Yeah, that was the way my life was, until that day…

I watched as my life changed before my very eyes. It was depressing to watch every one cry. They said their goodbyes to each other. I managed to say them, too, except to…_him._

My best friend stood next to his parents. He held his mother's hand. She hugged my father and then every else, including me.

Esme leaned down and kissed my forehead.

"Be good for your parents, please, my sweet Bella," she whispered in my ear.

I nodded at her request. Nobody could refuse Esme Cullen. She had a special gift. She's so nurturing and caring. Being around her for so long will have an effect on you.

She stood up and nudged Edward towards me, knowing it would take an eternity to say goodbye. It was the truth, though. I couldn't deny that. I don't think that I good ever tell Edward farewell. He was my best friend. I know I said that already, but it is true. I guess I'm just trying to emphasize that.
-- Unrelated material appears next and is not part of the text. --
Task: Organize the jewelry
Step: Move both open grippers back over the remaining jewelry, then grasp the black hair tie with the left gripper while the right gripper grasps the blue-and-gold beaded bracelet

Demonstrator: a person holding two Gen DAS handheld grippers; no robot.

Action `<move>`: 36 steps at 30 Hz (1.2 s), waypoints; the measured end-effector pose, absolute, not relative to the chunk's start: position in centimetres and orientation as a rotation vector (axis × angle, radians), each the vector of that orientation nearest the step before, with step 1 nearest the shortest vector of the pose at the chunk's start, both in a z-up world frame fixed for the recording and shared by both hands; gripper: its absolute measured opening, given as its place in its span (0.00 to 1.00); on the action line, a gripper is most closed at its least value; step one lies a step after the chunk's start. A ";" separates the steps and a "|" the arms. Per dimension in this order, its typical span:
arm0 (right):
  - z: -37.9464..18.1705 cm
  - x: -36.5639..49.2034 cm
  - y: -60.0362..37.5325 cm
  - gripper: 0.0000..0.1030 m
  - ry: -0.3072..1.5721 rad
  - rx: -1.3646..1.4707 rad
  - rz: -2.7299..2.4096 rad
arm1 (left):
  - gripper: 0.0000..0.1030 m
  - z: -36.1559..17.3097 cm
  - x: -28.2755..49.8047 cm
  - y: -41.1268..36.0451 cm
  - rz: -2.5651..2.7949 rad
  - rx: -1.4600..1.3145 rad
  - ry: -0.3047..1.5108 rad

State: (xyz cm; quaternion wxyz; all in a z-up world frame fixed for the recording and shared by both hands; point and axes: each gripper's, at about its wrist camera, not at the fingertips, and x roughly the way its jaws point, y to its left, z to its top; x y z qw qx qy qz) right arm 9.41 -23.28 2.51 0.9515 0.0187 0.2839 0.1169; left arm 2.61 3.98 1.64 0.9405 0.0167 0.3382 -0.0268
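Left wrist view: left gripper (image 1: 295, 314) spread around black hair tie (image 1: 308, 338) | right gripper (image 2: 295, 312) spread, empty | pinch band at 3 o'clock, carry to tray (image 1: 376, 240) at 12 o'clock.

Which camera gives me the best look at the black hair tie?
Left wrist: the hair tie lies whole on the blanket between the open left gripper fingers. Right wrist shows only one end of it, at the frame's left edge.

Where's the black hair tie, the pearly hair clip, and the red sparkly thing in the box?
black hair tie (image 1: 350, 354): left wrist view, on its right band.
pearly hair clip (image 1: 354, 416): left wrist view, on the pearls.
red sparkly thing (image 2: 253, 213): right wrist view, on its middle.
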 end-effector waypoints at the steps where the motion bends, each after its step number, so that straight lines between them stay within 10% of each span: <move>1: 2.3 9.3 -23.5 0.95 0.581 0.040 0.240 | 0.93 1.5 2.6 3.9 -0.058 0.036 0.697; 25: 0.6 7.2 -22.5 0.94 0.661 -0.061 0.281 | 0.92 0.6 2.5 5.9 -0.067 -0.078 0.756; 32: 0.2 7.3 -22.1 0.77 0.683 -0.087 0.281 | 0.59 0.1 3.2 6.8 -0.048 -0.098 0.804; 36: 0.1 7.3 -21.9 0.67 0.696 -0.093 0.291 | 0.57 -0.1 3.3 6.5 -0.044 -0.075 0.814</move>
I knew that Edward was meant for me. I might be eight-years-old, but I know what true love looks like. I've been around so much of it. I'm not as ignorant and naïve as you think I am. I have eyes and ears.

I could also feel it. My heart was sent into flutters and it felt like every beat would just bust out of my chest. I choked on my words when I was around Edward. The lightest brush on my arm sent shivers down my spine.

He quickly wrapped his arms around me, and I never wanted to let him go. I felt like I just died and went to heaven. That's how much of an affect he has on me. He makes my heart skip a beat.

Tears started rolling down my cheeks. I knew this was probably the last time I would ever see him. If we would encounter each other again in the future nobody would be this upset. There would be no tear sheds. There would only be a hug, a wave, and a "see you later".

No, they are moving all the way to England. A completely different country. A completely different world. Edward would be breathing different air than I. He would be walking on different grounds.

He reluctantly let loose of me. He nodded his head a few times to show that he had no words, but after a few moments of utter silence between us, he whispered, "Goodbye."

That was the last word I thought I would ever hear him speak again.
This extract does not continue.